What you have to do ▸ Copy out the listing that follows exactly, dropping every picture.
————————
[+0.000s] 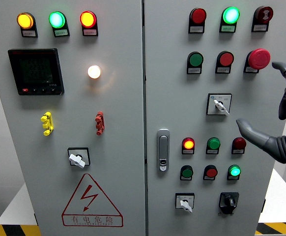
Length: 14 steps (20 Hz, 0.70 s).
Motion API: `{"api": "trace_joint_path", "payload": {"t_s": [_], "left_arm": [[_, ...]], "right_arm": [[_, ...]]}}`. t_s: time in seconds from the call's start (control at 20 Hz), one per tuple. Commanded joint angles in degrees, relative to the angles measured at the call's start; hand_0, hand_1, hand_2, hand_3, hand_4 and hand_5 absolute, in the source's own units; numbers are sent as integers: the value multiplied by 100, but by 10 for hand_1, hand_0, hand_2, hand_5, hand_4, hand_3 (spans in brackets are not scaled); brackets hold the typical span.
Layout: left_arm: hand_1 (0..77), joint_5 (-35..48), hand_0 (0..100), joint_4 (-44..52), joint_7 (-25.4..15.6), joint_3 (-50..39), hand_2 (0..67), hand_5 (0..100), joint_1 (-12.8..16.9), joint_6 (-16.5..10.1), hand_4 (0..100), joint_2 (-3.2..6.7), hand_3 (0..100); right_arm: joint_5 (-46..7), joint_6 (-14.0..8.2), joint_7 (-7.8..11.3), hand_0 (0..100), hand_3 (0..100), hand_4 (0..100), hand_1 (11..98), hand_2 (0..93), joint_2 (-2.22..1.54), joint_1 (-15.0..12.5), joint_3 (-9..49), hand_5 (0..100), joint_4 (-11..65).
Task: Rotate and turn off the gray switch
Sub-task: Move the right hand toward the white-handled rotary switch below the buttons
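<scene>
Fingers of the right hand are spread loose, holding nothing, just right of the gray rotary switch.

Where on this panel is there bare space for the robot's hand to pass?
Bare metal lies between the door handle and the gray switch, and below the yellow clip. The button rows by the right hand are crowded.

The tall grey metal cabinet carries everything. Around its silver door latch: a grey rotary switch up right, coloured lamps beside, a red warning triangle lower left.
</scene>
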Motion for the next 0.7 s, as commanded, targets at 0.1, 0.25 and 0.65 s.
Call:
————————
Task solution ▸
[+0.000s] 
Length: 14 steps (20 Hz, 0.70 s).
Motion API: `{"api": "trace_joint_path", "payload": {"t_s": [_], "left_arm": [[_, ...]], "right_arm": [[_, ...]]}}`. t_s: time in seconds from the call's start (control at 20 Hz), one per tuple. Commanded joint angles in degrees, relative to the angles measured at the call's start; hand_0, hand_1, hand_2, hand_3, hand_4 and hand_5 absolute, in the source's own units; numbers are sent as integers: the value multiplied by 100, but by 10 for hand_1, hand_0, hand_2, hand_5, hand_4, hand_3 (spans in brackets are not scaled); brackets hold the typical span.
Layout: left_arm: hand_1 (0..77), joint_5 (-35..48), hand_0 (0..100), joint_4 (-44..52), joint_7 (-25.4..15.6), joint_3 (-50..39), hand_2 (0..67), hand_5 (0..100), joint_1 (-12.8..16.9), joint_6 (-16.5..10.1), hand_4 (0..100), joint_2 (-3.2..6.7), hand_3 (0..100); right_arm: joint_5 (-46..7), joint_6 (-14.0..8.2), joint_7 (-7.8..11.3), hand_0 (0..100), hand_3 (0..100), hand_4 (0..100), hand_1 (11..98), hand_2 (0..93), joint_2 (-2.22..1.54), joint_1 (-15.0..12.5), joint_3 (-9..49), hand_5 (0..100), joint_4 (-11..65).
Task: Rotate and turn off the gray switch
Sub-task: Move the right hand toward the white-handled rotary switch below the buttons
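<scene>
Fingers of the right hand are spread loose, holding nothing, just right of the gray rotary switch.

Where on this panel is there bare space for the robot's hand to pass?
Bare metal lies between the door handle and the gray switch, and below the yellow clip. The button rows by the right hand are crowded.

The tall grey metal cabinet carries everything. Around its silver door latch: a grey rotary switch up right, coloured lamps beside, a red warning triangle lower left.
</scene>
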Motion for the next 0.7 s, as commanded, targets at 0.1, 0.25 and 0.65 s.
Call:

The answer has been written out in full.